# Data under study:
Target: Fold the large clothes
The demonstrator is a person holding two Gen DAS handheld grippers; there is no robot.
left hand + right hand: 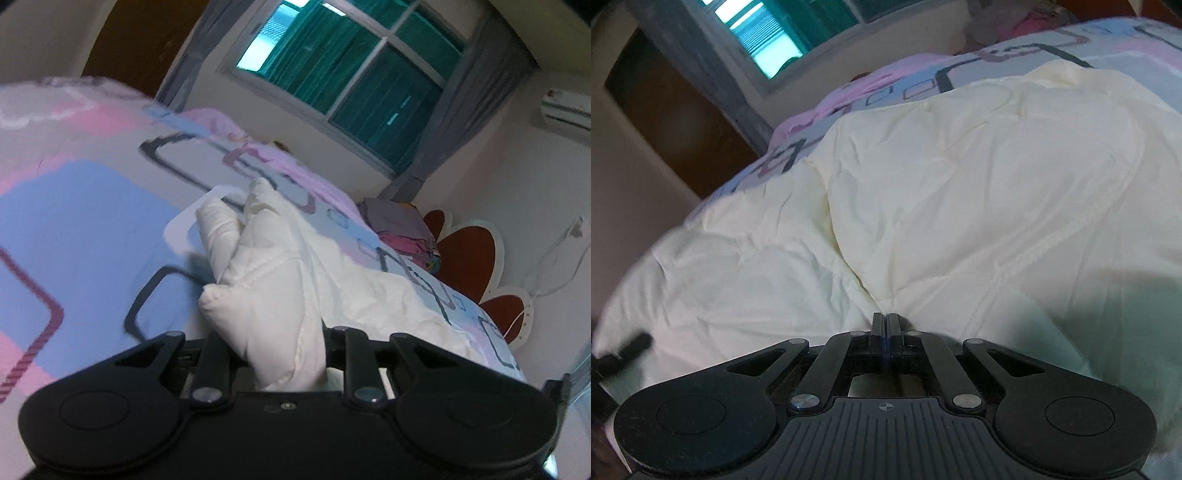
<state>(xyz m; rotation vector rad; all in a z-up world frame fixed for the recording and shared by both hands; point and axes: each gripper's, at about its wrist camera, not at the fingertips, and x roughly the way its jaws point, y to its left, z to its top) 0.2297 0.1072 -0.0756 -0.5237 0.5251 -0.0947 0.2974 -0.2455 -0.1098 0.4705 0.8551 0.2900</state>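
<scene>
Since both claws have already got a bite on the cream padded garment (960,177), the trick now is carrying the fold over cleanly, not grabbing again. The left gripper (286,354) is clenched on a thick bunched corner of it, which sticks up between the jaws and trails off to the right across the patterned bedspread (74,221). The right gripper (885,325) has its jaws pressed right together at the near edge of the fabric, at the bottom of a crease; looks like it's pinching a thin bit of cloth there, but honestly I can't see the layer between the pads, so treat that as a guess. The rest of the garment lies spread over the bed, puffy and wrinkled. My take: lift both ends at about the same height and keep the edge between them taut, or the padding will sag and fold crooked. Go slow, quilted stuff is slippery and a thin pinch can slide out. Aim the lifted corner to land on the matching far edge, then set it down before letting go. Stay clear of the folded clothes pile (402,229) by the headboard.
</scene>
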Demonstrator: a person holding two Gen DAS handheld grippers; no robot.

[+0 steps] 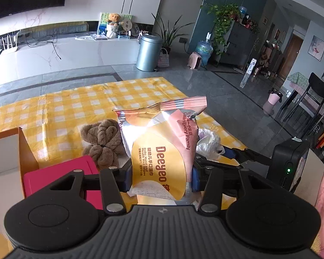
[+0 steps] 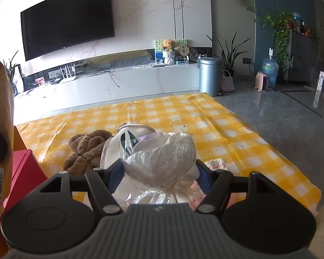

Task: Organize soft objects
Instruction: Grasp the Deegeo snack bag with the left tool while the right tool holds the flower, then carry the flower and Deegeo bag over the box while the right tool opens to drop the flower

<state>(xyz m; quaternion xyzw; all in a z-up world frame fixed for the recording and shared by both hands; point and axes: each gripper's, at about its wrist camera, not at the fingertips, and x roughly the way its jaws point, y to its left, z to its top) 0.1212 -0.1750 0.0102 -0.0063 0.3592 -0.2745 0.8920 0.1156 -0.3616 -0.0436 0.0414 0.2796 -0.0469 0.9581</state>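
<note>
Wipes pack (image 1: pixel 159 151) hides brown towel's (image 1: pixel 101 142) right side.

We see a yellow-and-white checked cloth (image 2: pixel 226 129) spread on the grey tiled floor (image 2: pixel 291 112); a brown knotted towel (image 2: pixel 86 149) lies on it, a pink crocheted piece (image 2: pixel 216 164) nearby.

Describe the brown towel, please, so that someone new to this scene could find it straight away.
Start from the yellow checked cloth spread on the floor. Near its left side, beside the pink box, lies the brown towel. It alone is dark, fluffy and knotted into lobes, unlike the shiny wet wipes pack and the white plastic-wrapped bundle.
</note>
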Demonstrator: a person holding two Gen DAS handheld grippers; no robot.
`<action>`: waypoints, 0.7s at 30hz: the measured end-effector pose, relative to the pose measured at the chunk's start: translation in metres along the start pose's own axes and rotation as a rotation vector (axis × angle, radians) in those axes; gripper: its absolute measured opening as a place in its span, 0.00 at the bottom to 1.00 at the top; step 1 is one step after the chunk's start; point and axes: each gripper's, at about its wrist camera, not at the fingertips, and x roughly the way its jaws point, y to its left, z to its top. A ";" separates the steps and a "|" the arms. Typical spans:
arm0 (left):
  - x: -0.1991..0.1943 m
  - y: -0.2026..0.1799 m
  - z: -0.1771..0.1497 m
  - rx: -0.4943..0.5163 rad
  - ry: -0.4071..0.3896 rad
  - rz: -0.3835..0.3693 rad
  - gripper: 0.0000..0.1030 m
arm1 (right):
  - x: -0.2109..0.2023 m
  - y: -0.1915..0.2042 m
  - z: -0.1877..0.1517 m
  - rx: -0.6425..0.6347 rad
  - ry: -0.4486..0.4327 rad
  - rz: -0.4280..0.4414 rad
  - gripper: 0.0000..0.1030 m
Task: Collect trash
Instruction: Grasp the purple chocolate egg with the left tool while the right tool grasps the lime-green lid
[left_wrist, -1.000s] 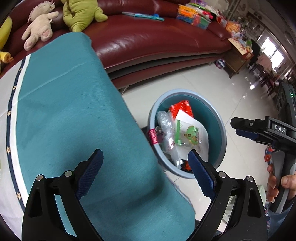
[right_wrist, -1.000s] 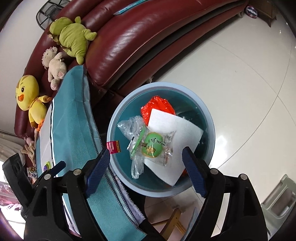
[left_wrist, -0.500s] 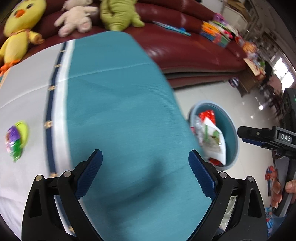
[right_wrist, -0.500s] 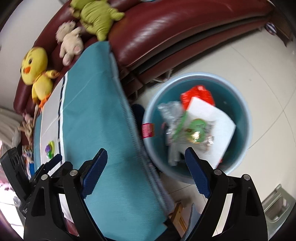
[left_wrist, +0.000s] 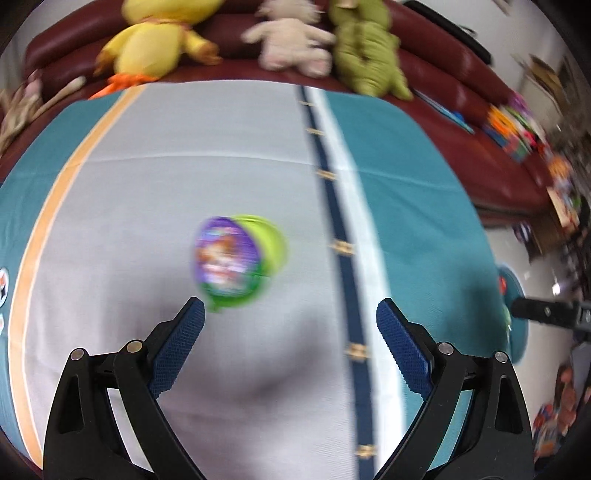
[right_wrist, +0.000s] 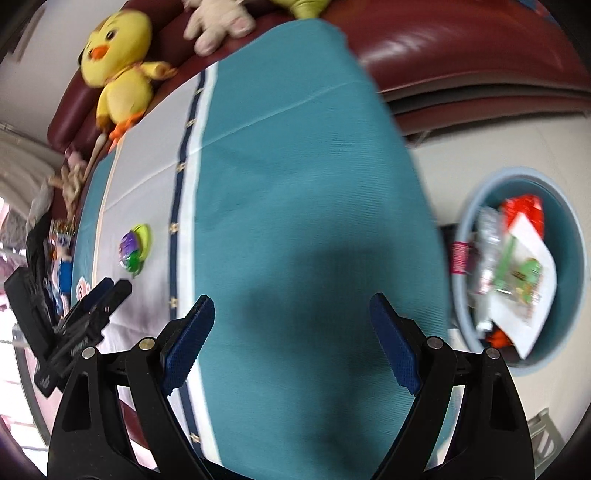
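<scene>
Left gripper (left_wrist: 290, 317): fingers spread wide, released, nothing between them. Right gripper (right_wrist: 291, 314): likewise wide, empty. Green cup with purple lid (left_wrist: 238, 258) lies tipped on the worktop (left_wrist: 110, 192), just ahead of the left finger tip, apart. Lid print blurred, unreadable. Bin (right_wrist: 576, 236) stands on the floor, right.

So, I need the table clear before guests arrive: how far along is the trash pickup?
Done: wrappers and paper sit in the bin. In hand: nothing; the left gripper and the right gripper are open and empty. Left: the green cup on the tablecloth.
</scene>
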 end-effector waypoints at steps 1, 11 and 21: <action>0.001 0.009 0.002 -0.018 -0.004 0.008 0.91 | 0.004 0.008 0.001 -0.012 0.007 0.001 0.79; 0.023 0.042 0.013 -0.075 0.004 0.021 0.79 | 0.039 0.054 0.018 -0.069 0.058 -0.018 0.79; 0.030 0.044 0.013 -0.041 -0.024 0.015 0.50 | 0.055 0.075 0.026 -0.092 0.069 -0.039 0.79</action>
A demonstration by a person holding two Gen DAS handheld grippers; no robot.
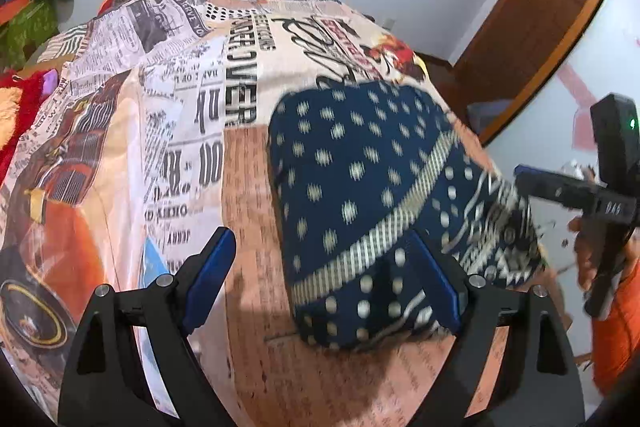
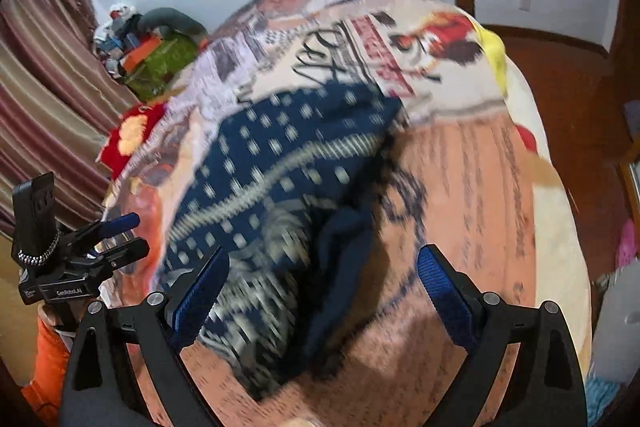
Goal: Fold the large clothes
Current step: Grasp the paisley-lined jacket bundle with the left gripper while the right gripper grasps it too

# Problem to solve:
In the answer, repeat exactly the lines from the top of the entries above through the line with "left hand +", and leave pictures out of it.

# Output:
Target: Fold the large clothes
The demonstrator is a person holding two Gen DAS handheld grippers; there is no robot.
left hand + right hand: 

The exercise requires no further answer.